Lembrei-me da notícia porque passei a tarde de ontem entre crianças a brincar em várias línguas. Os meus filhos têm duas primas nascidas em Inglaterra e elas andam por cá, numas férias rápidas. A mais velha já tem cinco anos e fala inglês e português (que faria se tivesse uma ama espanhola?). Às vezes, no meio das brincadeiras com os meus filhos, lá diz umas coisas em inglês, mas traduz logo a seguir. Para eles, é tudo natural e desculpa para mais risos e saltos.
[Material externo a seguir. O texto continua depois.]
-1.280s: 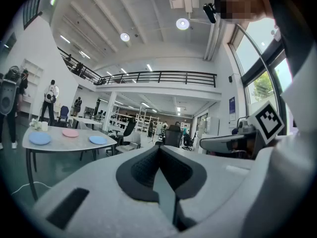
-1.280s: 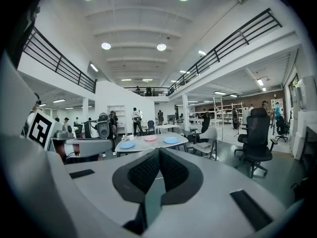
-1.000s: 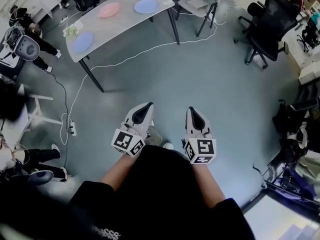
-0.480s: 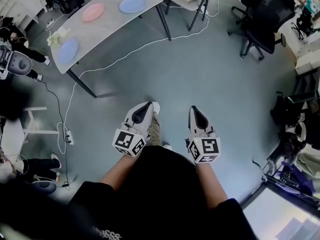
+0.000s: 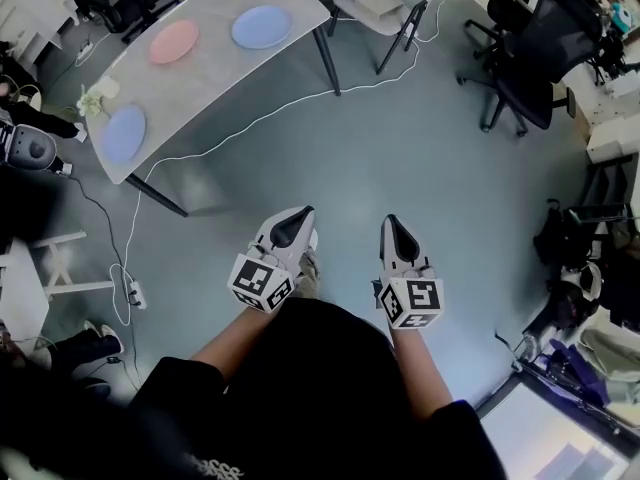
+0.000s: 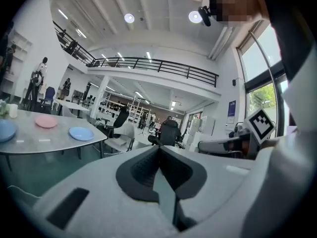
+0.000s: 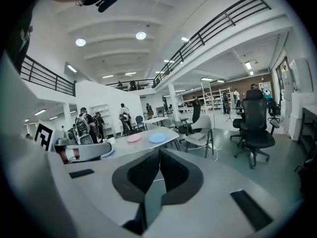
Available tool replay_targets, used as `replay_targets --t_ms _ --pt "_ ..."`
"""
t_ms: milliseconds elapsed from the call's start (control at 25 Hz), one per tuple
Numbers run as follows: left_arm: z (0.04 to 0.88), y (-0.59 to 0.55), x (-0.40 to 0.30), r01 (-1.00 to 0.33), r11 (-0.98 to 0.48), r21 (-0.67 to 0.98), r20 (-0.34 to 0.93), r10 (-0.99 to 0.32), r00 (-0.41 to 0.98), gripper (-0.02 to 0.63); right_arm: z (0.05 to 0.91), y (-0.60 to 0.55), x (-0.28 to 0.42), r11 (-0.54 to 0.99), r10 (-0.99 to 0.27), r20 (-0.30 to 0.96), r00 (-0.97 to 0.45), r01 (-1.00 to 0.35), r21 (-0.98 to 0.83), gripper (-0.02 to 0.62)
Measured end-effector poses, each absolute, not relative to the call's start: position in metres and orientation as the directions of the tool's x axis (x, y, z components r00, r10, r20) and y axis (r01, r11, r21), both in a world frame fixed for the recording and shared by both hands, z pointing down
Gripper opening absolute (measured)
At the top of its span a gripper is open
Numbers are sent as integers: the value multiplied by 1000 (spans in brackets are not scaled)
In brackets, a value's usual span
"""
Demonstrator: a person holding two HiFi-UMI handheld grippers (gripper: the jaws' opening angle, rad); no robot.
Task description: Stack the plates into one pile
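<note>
Three plates lie apart on a grey table at the upper left: a pink plate, a blue plate near the table's far end, and a second blue plate near its near end. My left gripper and right gripper are held side by side over the floor, well short of the table, both shut and empty. In the left gripper view the pink plate and blue plate show at far left. In the right gripper view the pink plate and blue plate lie beyond the shut jaws.
A small white pot of flowers stands on the table between the plates. A white cable runs across the floor under the table to a power strip. A grey chair and black office chairs stand to the right; people stand at the left.
The table with its plates has shifted lower and looks nearer in the head view as the person walks toward it. Both grippers stay shut, side by side.
</note>
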State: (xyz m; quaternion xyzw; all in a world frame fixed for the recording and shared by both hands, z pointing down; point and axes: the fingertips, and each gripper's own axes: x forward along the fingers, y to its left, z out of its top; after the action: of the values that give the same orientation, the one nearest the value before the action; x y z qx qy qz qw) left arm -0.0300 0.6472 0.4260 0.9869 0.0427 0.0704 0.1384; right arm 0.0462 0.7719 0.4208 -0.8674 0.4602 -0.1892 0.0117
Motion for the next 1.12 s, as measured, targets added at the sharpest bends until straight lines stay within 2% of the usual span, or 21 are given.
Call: replay_targets --t_ms 160,320,480,680,880,1120 --pt "424 606 7 76 -948 310 127 120 985 17 411 720 70 -551 -826 314 467 -787 -277 12" --pt "424 569 39 106 -904 415 110 165 980 17 399 672 94 -548 -830 299 472 -790 -274 12" --pt "418 530 68 127 -904 407 97 182 979 17 391 633 122 -554 -826 290 483 -793 -254 12" --pt "414 489 87 116 -904 412 88 167 982 17 383 599 150 -559 -826 269 495 -780 -282 12" --pt "417 461 98 94 -870 485 80 151 985 17 377 579 165 -560 -827 252 503 -780 -278 12" --pt "423 443 124 69 -877 475 87 125 988 17 387 578 203 -590 -805 262 532 -764 -262 12"
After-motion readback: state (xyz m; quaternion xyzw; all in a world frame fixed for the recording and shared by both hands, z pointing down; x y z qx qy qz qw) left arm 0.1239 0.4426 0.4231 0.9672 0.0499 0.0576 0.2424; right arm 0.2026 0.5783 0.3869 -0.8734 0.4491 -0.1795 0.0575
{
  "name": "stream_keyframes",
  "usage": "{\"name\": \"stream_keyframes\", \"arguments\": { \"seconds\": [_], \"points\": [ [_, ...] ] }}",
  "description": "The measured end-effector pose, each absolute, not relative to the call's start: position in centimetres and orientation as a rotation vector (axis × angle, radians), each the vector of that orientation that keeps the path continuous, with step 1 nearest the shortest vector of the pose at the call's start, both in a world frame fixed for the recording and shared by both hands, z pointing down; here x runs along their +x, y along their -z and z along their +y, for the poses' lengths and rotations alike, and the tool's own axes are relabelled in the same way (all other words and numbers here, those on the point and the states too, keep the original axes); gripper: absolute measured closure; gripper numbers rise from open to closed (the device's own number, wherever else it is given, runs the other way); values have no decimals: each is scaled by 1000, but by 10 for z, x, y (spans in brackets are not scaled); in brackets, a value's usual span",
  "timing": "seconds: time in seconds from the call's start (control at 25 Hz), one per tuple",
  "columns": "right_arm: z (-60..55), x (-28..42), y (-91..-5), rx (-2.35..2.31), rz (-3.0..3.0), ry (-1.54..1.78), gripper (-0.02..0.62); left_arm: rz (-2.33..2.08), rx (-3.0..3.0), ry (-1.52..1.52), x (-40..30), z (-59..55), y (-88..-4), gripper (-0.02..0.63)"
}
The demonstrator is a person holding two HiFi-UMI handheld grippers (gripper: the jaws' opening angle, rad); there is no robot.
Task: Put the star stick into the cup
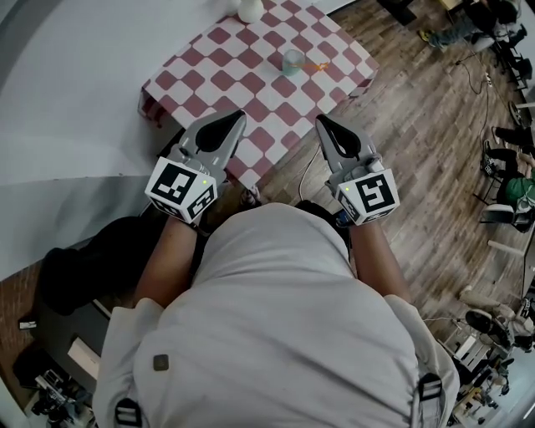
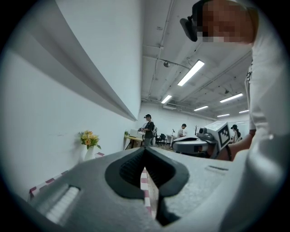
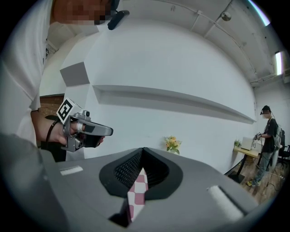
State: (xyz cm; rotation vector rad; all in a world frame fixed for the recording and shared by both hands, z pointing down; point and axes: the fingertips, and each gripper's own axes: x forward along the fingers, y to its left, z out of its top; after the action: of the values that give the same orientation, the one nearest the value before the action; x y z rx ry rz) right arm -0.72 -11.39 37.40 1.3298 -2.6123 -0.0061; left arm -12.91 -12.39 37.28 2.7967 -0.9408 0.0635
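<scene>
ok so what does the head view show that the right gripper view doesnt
Only the head view: the cup and the orange star stick lying beside it on the table, and the white vase at the far edge. Only the right gripper view: the yellow flowers and the ceiling lights. Both: the checked tablecloth, seen in the right gripper view only as a sliver between its own shut claw, and the left claw, held up short of the table.

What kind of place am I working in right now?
Likely a large open lab or studio workspace: strip ceiling lights, a wood-plank floor, people at desks in the background, and a checked-cloth table set up by a white wall.
</scene>
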Motion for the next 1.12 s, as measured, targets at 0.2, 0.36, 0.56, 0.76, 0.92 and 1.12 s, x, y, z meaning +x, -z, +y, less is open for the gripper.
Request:
{"name": "stream_keyframes", "arguments": {
  "seconds": [0.2, 0.36, 0.56, 0.76, 0.92, 1.12],
  "points": [
    [-104, 11, -375, 1316, -2620, 2, 586, -958, 2792, -67, -114, -114, -373, 603],
    [-94, 35, -375, 1314, -2631, -7, 586, -963, 2792, -85, -91, -102, -372, 603],
    [-74, 76, -375, 1297, -2654, -14, 586, -988, 2788, -100, -50, -81, -370, 603],
    [-49, 122, -374, 1264, -2686, -14, 586, -1044, 2794, -141, -4, -49, -368, 603],
    [-18, 157, -374, 1225, -2720, -11, 586, -1086, 2776, -146, 31, -17, -370, 603],
    [30, 199, -375, 1165, -2761, -3, 586, -1145, 2770, -166, 76, 38, -370, 603]
  ]
}}
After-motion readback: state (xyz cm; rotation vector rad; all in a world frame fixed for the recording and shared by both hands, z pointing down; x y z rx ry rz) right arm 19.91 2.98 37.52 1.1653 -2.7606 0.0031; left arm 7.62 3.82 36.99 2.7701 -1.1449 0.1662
Ora, o meu irmão – pai das duas meninas – tem dois vizinhos – um alemão e uma polaca – que estão cá a passar férias. Vieram ter connosco para a tarde de praia e trouxeram a filha de um ano, que começa agora a dizer as primeiras palavras. Estou certo que, daqui a uns três anos, a menina saberá falar um pouco de inglês, mas também de alemão e de polaco.
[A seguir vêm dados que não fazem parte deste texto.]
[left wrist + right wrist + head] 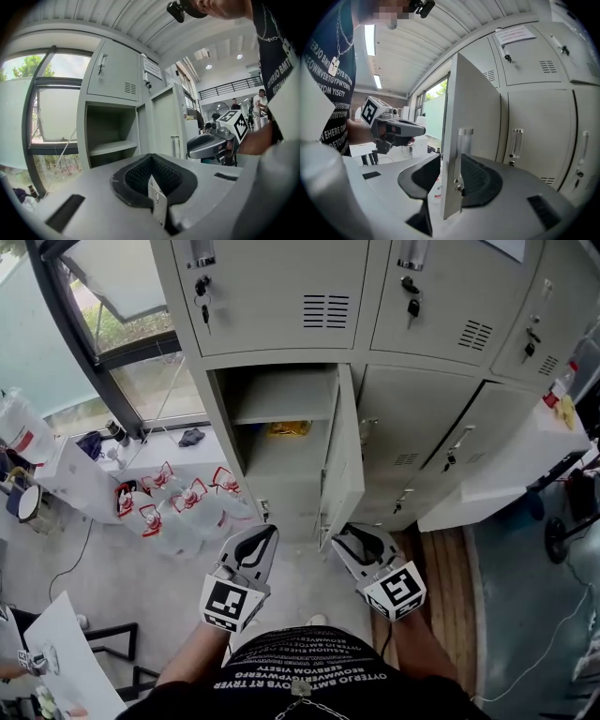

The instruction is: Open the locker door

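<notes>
The grey locker bank (281, 306) fills the far side, and its locker door (343, 460) stands swung out toward us, upright, hinged at the far right of the open compartment (281, 442). The door's near free edge sits between the jaws of the right tool (451, 161), clenched on it, so we judge any further swing runs rightward about that far edge. The left tool (150, 161), just left, is pinched closed, idle.

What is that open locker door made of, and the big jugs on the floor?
The locker door looks like thin sheet metal with smooth pale grey paint: flat panel, folded edge. The jugs look like clear plastic, see-through with red parts, though they're small here.
</notes>
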A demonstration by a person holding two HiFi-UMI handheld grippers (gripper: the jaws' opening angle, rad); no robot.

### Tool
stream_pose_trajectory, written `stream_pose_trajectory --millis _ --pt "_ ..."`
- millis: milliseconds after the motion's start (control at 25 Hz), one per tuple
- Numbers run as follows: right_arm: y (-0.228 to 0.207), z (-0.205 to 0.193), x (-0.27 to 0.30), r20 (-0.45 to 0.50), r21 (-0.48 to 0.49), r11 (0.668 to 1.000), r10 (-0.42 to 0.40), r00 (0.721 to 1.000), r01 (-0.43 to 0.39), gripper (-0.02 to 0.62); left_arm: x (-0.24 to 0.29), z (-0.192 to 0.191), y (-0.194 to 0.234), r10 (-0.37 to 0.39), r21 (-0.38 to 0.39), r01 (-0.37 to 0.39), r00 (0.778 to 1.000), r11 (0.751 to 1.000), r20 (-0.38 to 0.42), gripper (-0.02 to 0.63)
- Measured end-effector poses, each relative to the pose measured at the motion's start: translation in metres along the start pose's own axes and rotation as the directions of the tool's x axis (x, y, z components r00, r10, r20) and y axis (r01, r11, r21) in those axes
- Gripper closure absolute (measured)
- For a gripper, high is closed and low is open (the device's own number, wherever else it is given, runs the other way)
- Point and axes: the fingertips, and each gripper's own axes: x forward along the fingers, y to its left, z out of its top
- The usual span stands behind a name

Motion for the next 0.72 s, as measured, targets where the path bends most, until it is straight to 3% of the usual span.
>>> stream_pose_trajectory --millis 160,240,280,720 --pt "0.001 0.017 -0.032 0.07 0.023 0.993 -0.12 0.99 0.118 0.472 -0.013 0.0 0.002 0.018 0.004 -0.018 1.0 1.0 -0.002 0.614" --pt "0.001 0.031 -0.049 0.129 0.075 0.979 -0.199 0.972 0.19 0.577 -0.021 0.001 0.004 0.019 0.007 -0.019 1.0 1.0 0.004 0.614" --pt "0.003 0.036 -0.053 0.144 0.092 0.973 -0.225 0.964 0.213 0.598 -0.024 0.003 0.005 0.016 0.011 -0.016 1.0 1.0 0.01 0.614" --pt "0.029 0.03 -0.04 0.069 0.119 0.941 -0.326 0.943 0.316 0.598 -0.053 0.007 0.003 -0.084 0.042 0.083 0.996 0.996 0.02 0.614"
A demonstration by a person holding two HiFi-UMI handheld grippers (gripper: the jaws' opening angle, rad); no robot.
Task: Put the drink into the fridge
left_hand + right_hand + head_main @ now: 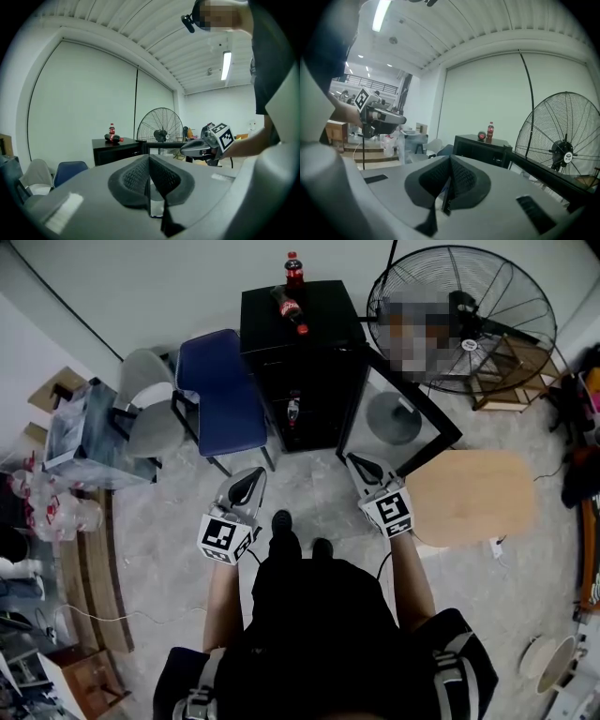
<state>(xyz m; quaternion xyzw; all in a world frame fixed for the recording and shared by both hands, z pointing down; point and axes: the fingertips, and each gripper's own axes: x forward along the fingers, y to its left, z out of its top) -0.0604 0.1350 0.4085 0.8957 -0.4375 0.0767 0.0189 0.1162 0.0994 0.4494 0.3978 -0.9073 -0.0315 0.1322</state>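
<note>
Atop the fridge (323, 310), an upright bottle (293, 270) neighbours a toppled bottle (289, 307).

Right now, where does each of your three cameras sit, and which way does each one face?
Head view: on the person's head, facing steeply down at the open fridge and fan; shows arms, feet, left gripper and right gripper.
Left gripper view: on the left gripper, looking along its shut jaws at the fridge; shows the right gripper and arm.
Right gripper view: on the right gripper, along its shut jaws at the fridge; shows the left gripper.
Shared: all see the fridge, the fan, the upright bottle on top.
</note>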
A minha sobrinha mais velha, quando viu os vizinhos de lá a aparecerem por cá, ficou baralhada por uns segundos, como nos acontece a todos quando chocam dois dos mundos por onde nos movemos. Com a sua voz de menina, avisou-os, em inglês: «Eles cá falam português… Mas não se preocupem, eu ensino-vos!»
O curioso é que, mesmo que aquele casal por cá vivesse muitos anos, dificilmente conseguiria aprender português tão bem como a minha sobrinha. Porquê?
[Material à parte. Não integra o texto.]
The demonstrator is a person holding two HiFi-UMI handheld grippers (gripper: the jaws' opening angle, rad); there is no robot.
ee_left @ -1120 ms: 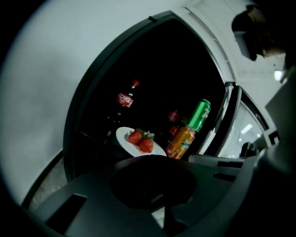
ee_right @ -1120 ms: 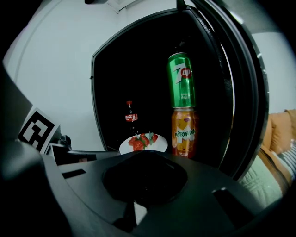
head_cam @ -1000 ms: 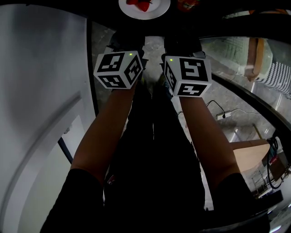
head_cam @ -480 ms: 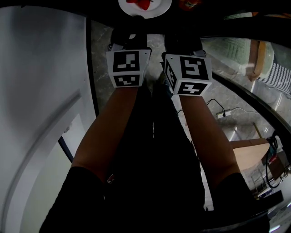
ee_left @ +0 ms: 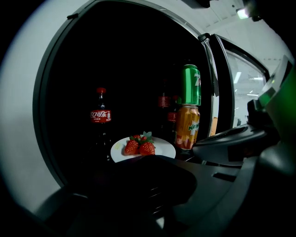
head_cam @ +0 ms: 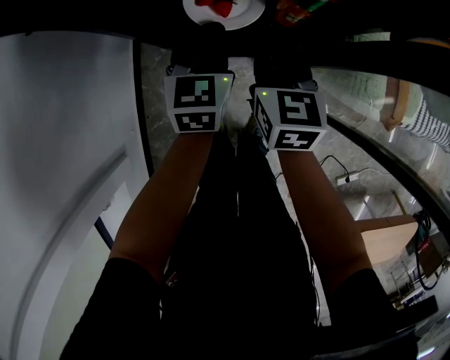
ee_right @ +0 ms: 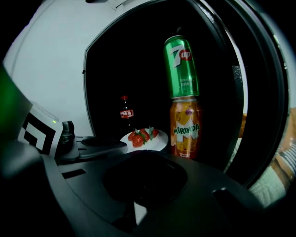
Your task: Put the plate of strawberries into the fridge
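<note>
Operator: Status, head view — where is the load?

Technician: The plate of strawberries (head_cam: 242,14) sits at the top edge, ahead of both tools and clear of them. The left gripper (head_cam: 198,63) and the right gripper (head_cam: 283,70) point forward side by side with their marker cubes near each other. Both forearms are stretched out, roughly parallel.

Operator: Left gripper view?

Technician: Its jaws are closed together with nothing between them. The plate rests inside the fridge (ee_left: 69,69), just beside a Mirinda can (ee_left: 187,126) that has a 7up can (ee_left: 190,85) stacked on it. A Coca-Cola bottle (ee_left: 100,118) stands behind, to the left. The strawberries (ee_left: 140,146) lie grouped mid-plate. Judgement: placement looks done, since neither tool supports the plate.

Operator: Right gripper view?

Technician: Same reading — jaws pressed together, empty, aimed at the open compartment. Closed, empty jaws held short of the plate suit backing out without catching the cans.
</note>
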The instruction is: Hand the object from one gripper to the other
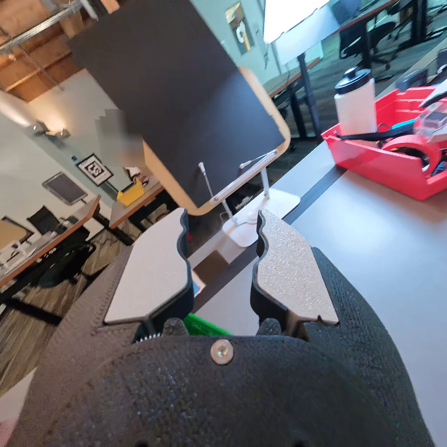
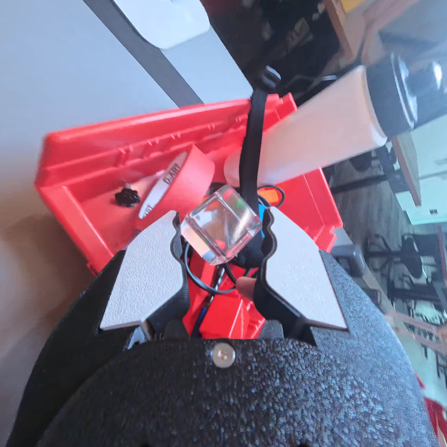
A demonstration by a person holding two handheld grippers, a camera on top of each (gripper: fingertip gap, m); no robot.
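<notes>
grey desk (image 1: 362,242) | black office chairs (image 1: 358,41) | bright window (image 1: 290,19)

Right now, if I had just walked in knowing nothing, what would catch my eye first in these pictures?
Probably the clear glass-like cube, held between the fingers of the right gripper above a bright red plastic bin full of clutter. A white bottle with a black cap stands in that bin. In the left wrist view, the left gripper is open and empty over the grey table.
</notes>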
Não é, certamente, por ela descender de portugueses e eles não. A única razão é esta: a idade! Uma criança aprende uma, duas, três línguas com grande facilidade – mas, a partir da adolescência, a capacidade para aprender outra língua diminui de forma muito marcada. É curioso pensar que as línguas são uma excepção ao que é habitual – afinal, aprendemos quase tudo com mais facilidade depois da adolescência: basta experimentar ensinar equações a uma criança e a um jovem de 25 anos para perceber que a criança tem um pouco mais de dificuldade...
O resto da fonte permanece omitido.